So the second uprising was quite bloody. And as I said the trigger was Ariel Sharon, one of the Israeli leaders at that time, going to the Al-Aqsa Mosque and the provocation for all Palestinians, and particularly Muslims, that they want to change the status quo of the Al-Aqsa Mosque which is the second holiest place to all Muslim all over the world.
That was the second uprising. And of course it did not achieve any benefits as usual. As I said, the Israeli policy continued to confiscate land and to suffocate the Palestinians to push them outside.
AA: So can you explain to us, and now we’re going to get into the topic of your book, who are the main groups that have been fighting Israeli oppression and what are the differences between these groups?
IJ: The main groups fighting the Israelis are many groups. First of all are the Palestinian refugees because you have Palestinians living in refugee camps who have been kicked out of their villages and cities inside Israel since 1948. So we have lots of refugee camps scattered all over the West Bank and you have lots of refugees also living in Gaza. We know that two-thirds of Gaza’s population are mainly refugees from cities and villages that have been controlled by the Israeli Authority after the establishment of the Israeli state in 1948. Even though the Jewish immigrants were in dire need of housing and places to live, many villages have been demolished and the houses were destroyed to prevent Palestinians from going back to their homes. So you have the refugees, as I said, in the West Bank and Gaza.
Second you have the peasants who have been affected by the Israeli policy of land confiscation. You have lots of Palestinians who are not allowed to cultivate the land or to grow trees on their land. So this is the second affected population. The third affected population is all Palestinians in general, because even if you don’t cultivate your land and you have few pieces of land or some properties, they are confiscated because they are in the way of the settlement expansion. So you can say that all Palestinians are affected by the Israeli policies in one way or the other.
AA: Okay. So let’s shift gears a little bit and talk about the organizations that are fighting Israeli oppression.
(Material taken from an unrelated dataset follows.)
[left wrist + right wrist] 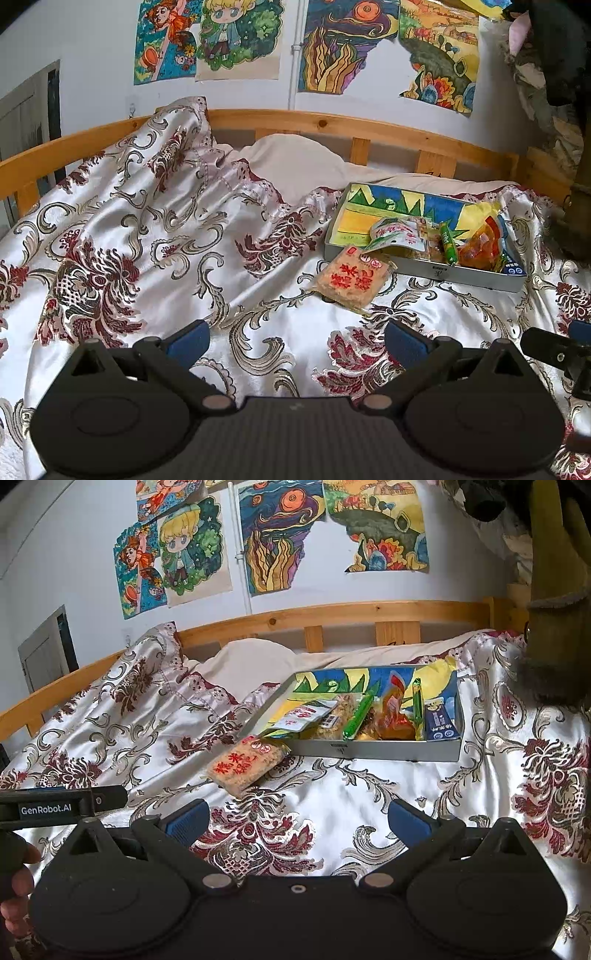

I know that probably the two most familiar, at least to a Western audience, just a consumer of the media, would be the PLO (the Palestinian Liberation Organization) and Hamas.
IJ: The PLO or the Palestine Liberation Organization is the body that signed the Oslo Agreement with Israel to end the conflict. In this agreement, the PLO took the path of peaceful talks and deserted violence to combat Israel to reclaim the Palestinian land. And so, negotiation and peace talk was the main strategy taken by the PLO when they signed the Oslo agreement. But this strategy did not lead to anything. It only led to more killing of Palestinians. To more land confiscation of Palestinians. To more Judaization of the city of Jerusalem, kicking Palestinians out of the city and bringing more Jews to the city of Jerusalem because they refuse to recognize that Jerusalem is the capital for the state of Palestine and they claim that Jerusalem will be a united city because (according to the armistice in 1948) the city of Jerusalem was divided to Western Jerusalem and Eastern Jerusalem. Western Jerusalem was belonging to the state of Israel and Eastern Jerusalem to the Arab state, under Arab control. After the war of 1967, Israel united all the land of historical Palestine under its authority and occupied the West Bank and Jerusalem.
So, in this respect, the PLO by signing Oslo and having Jerusalem as the capital for the future state of Palestine….this did not materialize. And as I said, what happened? It’s more Judaization to the city of Jerusalem and the so-called unification of the city of Jerusalem under the Jewish control. And it never happened in the whole history of the city of Jerusalem. It was always a city open for these three monolithic religions: Islam, Christianity, and Judaism. So claiming that unified Jerusalem is a Jewish state is completely a crazy idea that leads always to bloodshed and conflict within this city, and it is a daily practice. We see it now every day.
Palestinians realized that the Oslo Agreement did not achieve anything for the people at all. And in the face of this reality, of course, we saw the emerging of new opponent groups to this path. They see that this negotiation, endless negotiations…we are negotiating with the Israelis more than 30 years now and it did not lead to anything. On the contrary, we see more deterioration at all levels in the economy, in mobility; all aspects of our life are deteriorating. So in the face of this, some groups emerged to contest this strategy as the only strategy for achieving the Palestinian goals. They see that going back to the use of violence against Israeli settlers and against Israeli soldiers is the right way to reclaim the Palestinian rights for independence and self-determination. Here comes the emergence of Hamas and other Islamist groups like Islamic Jihad.
AA: Okay. I’m gonna read a quote from the book if that’s okay, because it really struck me as something I really had never considered before. You write that quote, “Hamas has deliberately used the conflation between Islam and nationalism to nationalize Islam and confine it to the territorial context of Palestine and to Islamize Palestinian nationalism.” So I thought, oh yeah, that’s definitely the way it’s presented, at least in Western media: it’s a conflict between Jews and Muslims, not necessarily a conflict between nations. So could you explain this issue?
we see more deterioration at all levels in the economy, in mobility; all aspects of our life are deteriorating
IJ: It is not a religious conflict. It is a national conflict. And when I wrote about Hamas, Hamas is part of a bigger Islamic movement in the region that is called Muslim Brotherhood and of course all the branches of the Muslim Brotherhood (that was established in Egypt in 1928 on the hands of Hassan al-Banna, its leader) is to establish a state based on Sharia or based on Islamic religious teaching. Hamas, when it emerged, it was part of this Muslim Brotherhood movement, but it is not working in the case of Palestine as a pan-Arab or a pan-Islamic movement. It is not, for example, fighting in Egypt or in Jordan or in any country to establish an Islamic state. It contents its activities within historical Palestine.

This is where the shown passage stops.